ACTIVITY — Transcribe exactly the lines that fall between the one holding "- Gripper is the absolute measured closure" and the one holding "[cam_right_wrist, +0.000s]", inclusive, from the entries below.

[Extracted records]
________________
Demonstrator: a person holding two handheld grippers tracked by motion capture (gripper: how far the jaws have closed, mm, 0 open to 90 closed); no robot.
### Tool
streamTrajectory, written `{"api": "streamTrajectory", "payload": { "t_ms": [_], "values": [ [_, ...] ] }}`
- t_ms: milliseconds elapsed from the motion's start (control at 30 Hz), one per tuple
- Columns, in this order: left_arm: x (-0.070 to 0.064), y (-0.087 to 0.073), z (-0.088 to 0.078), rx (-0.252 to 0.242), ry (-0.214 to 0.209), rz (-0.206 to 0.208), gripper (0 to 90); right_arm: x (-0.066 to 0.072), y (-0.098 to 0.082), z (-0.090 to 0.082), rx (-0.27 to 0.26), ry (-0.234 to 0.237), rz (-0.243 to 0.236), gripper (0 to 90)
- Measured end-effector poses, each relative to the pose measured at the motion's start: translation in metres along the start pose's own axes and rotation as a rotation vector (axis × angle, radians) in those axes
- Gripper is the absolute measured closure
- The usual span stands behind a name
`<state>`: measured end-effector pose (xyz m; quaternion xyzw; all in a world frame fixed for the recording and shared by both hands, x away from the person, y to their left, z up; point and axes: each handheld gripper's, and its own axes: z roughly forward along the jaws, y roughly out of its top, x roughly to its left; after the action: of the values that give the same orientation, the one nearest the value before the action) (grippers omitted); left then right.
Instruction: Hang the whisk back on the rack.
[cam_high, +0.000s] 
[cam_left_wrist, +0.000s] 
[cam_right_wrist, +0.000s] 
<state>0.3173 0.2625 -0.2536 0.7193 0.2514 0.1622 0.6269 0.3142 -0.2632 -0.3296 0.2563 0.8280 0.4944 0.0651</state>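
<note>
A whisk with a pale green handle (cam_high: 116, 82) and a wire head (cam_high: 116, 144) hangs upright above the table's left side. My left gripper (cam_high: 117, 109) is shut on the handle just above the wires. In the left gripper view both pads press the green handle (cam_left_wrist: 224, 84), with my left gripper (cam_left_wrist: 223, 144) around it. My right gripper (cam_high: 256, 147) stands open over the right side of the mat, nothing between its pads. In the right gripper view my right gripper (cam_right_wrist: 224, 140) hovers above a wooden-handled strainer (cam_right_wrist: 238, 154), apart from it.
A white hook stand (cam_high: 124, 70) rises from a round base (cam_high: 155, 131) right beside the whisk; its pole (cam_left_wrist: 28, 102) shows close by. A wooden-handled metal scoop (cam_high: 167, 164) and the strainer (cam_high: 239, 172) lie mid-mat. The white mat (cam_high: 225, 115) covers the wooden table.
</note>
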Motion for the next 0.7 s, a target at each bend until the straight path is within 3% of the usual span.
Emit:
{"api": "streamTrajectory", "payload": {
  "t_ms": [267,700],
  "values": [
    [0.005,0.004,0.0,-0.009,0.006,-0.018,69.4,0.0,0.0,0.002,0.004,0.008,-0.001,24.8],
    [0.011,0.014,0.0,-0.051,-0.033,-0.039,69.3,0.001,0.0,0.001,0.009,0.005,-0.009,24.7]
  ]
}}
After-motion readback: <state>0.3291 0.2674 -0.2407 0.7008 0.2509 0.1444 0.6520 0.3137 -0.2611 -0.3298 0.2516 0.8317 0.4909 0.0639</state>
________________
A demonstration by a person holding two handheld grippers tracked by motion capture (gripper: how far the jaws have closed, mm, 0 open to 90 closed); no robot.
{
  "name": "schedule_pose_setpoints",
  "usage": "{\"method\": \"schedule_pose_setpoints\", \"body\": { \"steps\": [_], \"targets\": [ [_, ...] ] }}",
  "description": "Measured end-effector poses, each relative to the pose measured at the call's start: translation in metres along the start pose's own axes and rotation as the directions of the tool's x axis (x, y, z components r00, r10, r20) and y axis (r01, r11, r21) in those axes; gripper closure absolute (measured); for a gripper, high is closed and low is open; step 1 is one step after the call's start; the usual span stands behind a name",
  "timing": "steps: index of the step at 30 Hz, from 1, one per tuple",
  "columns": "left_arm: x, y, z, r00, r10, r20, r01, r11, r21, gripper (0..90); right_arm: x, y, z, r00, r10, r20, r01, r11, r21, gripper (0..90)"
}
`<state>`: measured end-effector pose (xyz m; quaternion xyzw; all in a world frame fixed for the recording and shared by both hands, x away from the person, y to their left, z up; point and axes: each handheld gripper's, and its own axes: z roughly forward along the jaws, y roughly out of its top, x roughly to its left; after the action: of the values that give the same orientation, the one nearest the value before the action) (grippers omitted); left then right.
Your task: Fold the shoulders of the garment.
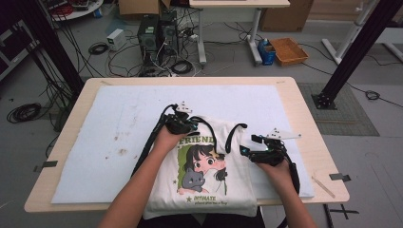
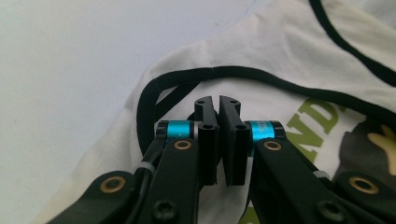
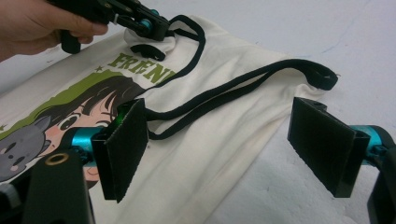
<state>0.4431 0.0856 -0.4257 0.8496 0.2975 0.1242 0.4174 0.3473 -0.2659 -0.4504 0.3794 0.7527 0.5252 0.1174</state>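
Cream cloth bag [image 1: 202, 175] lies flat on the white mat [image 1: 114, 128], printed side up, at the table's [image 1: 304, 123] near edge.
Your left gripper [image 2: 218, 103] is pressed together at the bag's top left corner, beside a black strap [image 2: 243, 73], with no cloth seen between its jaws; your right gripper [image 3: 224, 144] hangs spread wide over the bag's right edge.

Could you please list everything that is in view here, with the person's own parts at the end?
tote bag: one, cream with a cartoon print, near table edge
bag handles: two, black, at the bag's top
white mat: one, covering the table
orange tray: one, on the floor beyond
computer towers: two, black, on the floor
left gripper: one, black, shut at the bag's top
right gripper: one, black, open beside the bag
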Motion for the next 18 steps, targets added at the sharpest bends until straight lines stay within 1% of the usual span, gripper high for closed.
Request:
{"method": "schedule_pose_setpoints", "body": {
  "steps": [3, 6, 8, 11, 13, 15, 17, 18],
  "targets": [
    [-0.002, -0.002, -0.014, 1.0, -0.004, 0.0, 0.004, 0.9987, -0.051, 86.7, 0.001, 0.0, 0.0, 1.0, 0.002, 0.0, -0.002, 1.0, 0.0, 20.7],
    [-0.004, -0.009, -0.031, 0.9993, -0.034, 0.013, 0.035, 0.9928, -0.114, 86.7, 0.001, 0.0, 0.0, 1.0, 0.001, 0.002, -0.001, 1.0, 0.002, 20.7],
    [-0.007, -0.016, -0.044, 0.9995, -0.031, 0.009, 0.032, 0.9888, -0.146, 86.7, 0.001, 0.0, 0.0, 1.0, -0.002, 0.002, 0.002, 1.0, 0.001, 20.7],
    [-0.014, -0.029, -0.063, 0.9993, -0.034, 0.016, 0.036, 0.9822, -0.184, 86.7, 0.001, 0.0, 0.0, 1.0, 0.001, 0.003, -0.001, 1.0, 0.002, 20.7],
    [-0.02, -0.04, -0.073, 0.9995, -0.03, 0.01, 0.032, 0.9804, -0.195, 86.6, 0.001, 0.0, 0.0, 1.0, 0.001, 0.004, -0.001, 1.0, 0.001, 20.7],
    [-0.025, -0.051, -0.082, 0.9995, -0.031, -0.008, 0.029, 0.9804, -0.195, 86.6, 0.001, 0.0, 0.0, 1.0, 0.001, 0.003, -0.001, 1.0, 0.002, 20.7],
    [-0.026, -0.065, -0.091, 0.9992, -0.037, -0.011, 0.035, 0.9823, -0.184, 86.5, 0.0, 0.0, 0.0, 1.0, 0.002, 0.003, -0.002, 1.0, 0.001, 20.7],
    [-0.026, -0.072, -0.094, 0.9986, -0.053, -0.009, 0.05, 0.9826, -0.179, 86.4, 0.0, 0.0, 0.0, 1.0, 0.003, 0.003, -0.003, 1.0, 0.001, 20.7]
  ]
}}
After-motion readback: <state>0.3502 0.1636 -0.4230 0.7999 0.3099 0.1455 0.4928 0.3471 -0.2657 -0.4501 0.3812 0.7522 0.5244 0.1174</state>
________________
RESULT OF THIS TASK —
- Gripper is the absolute measured closure
- The usual span stands behind a name
`<state>`: measured end-effector pose (xyz m; quaternion xyzw; all in a world frame fixed for the recording and shared by both hands, x away from the person, y to their left, z up; point and axes: each handheld gripper's, and its own axes: z roughly forward along the jaws, y roughly out of its top, x roughly to its left; after the action: of the values that give the same orientation, the one nearest the value before the action) (grippers omitted); left then right.
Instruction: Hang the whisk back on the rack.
[cam_high, +0.000s] 
[cam_left_wrist, +0.000s] 
[cam_right_wrist, +0.000s] 

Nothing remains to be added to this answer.